Healing may never be a straight line. But it can be a practiced walk, step by step, through time’s uneven terrain.
Call to Action
At HHOM LLC – Howard’s House of Medicine, we understand that healing is not linear, and time is not simple. Veterans live in all three time zones at once: carrying the past, enduring the present, and reaching toward the future. We walk beside you in each of those places — then, now, and in the years to come.

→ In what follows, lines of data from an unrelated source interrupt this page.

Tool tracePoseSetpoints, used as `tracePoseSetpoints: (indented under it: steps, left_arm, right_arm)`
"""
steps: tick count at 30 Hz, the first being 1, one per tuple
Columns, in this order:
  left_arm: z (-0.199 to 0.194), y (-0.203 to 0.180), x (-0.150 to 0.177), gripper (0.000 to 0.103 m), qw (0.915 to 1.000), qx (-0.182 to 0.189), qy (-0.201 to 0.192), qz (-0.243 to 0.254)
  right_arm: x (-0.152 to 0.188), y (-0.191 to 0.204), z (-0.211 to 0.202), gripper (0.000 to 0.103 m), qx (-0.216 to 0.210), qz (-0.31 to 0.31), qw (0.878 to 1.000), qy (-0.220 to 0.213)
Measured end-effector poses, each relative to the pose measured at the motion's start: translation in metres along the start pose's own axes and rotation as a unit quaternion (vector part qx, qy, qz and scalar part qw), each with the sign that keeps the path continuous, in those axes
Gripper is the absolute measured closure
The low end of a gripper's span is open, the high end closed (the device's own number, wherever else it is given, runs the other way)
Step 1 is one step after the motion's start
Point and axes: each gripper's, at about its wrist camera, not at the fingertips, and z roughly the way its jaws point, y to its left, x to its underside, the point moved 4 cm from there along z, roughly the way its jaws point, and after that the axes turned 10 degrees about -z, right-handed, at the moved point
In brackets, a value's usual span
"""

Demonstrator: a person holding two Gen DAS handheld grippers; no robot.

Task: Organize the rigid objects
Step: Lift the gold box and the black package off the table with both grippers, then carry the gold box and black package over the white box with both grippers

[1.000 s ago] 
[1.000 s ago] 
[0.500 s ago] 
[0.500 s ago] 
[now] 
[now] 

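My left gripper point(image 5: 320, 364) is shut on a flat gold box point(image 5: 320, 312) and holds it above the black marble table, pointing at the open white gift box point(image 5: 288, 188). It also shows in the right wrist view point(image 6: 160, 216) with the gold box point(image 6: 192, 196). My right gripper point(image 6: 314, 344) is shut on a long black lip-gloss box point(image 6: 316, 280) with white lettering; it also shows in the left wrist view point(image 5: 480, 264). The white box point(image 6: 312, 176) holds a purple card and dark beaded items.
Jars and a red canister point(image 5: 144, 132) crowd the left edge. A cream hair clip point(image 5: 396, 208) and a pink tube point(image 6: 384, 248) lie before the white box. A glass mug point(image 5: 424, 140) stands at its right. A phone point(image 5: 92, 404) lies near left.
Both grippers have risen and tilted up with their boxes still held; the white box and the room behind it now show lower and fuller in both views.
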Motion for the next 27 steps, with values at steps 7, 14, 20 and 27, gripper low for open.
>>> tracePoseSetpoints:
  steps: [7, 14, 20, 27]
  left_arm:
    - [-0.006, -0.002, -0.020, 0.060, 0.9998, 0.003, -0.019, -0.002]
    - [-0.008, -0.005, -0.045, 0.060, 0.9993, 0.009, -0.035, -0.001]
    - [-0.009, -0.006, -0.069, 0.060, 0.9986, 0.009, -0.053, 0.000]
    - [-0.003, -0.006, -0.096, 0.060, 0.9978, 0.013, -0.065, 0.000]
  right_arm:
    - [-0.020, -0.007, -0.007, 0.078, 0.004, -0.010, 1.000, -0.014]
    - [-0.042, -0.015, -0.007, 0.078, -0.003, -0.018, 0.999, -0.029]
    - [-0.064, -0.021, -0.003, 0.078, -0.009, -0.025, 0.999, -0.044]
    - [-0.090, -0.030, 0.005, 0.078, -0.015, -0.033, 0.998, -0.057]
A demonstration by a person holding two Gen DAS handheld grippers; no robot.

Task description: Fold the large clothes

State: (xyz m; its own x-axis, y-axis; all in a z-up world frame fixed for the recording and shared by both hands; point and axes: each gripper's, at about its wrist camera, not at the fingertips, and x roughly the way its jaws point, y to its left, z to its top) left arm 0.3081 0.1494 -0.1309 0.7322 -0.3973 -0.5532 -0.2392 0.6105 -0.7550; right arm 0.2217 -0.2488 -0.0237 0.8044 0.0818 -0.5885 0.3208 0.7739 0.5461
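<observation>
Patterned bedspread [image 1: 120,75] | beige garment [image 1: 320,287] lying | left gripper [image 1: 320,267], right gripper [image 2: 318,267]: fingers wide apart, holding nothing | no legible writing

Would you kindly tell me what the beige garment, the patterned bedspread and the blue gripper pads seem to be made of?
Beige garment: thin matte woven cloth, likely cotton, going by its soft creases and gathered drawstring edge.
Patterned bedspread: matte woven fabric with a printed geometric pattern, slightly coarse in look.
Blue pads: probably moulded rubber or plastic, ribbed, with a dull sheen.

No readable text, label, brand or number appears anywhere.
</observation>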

Whether through Nexus Letters, medical consultation, or simply the words we share here, our mission is to stand with you across time’s uneven ground. Because treatment is not only medicine — it is also memory, presence, and possibility.
The past gives me roots,
the present, my breath,
the future, my compass.
I walk all three at once —
and still, I walk.
---Dr, Howard Friedman M.D.
—Dr. Howard Friedman MD
Board-Certified | Internal Medicine | Veteran | U.S. Army Medical Corps
Founder of Howard’s House of Medicine (HHOM LLC)
Frequently Asked Questions:
Q: What does it mean that “time is treatment”?
A: Time itself can act as medicine. Healing isn’t just about what a doctor prescribes — it’s about what unfolds as the body and mind process change. For veterans, this means understanding that recovery isn’t linear. Pain, both physical and emotional, may circle back over the years. Each return is not failure but another layer of healing. Time gives the body and brain chances to renegotiate balance — to rewire, rebuild, and rediscover meaning.
Q: Why do veterans often feel trapped between the past, present, and future?
A: Military training and trauma reshape how time is experienced. The past never fully fades — it replays through memory, pain, or anniversaries. The present is filled with responsibilities, symptoms, and the daily work of coping. And the future carries both fear and hope: questions about worsening conditions, claims, and purpose. Veterans don’t live in one timeline; they live across three, carrying memories that still breathe. Recognizing this overlap is the first step toward integrating all parts of time into healing.
Q: How can veterans use time as an ally instead of a burden?
A: By reframing time as terrain rather than an enemy. Recording the past through journals or buddy statements preserves memory as evidence and meaning. Attending to the present through structure and routine grounds the mind in now. Facing the future with intent — setting goals, nurturing purpose — transforms uncertainty into direction. When time loops back, the goal isn’t to “get over” it, but to walk with it more steadily each turn. That’s how time becomes an ally in recovery, not a reminder of what’s been lost.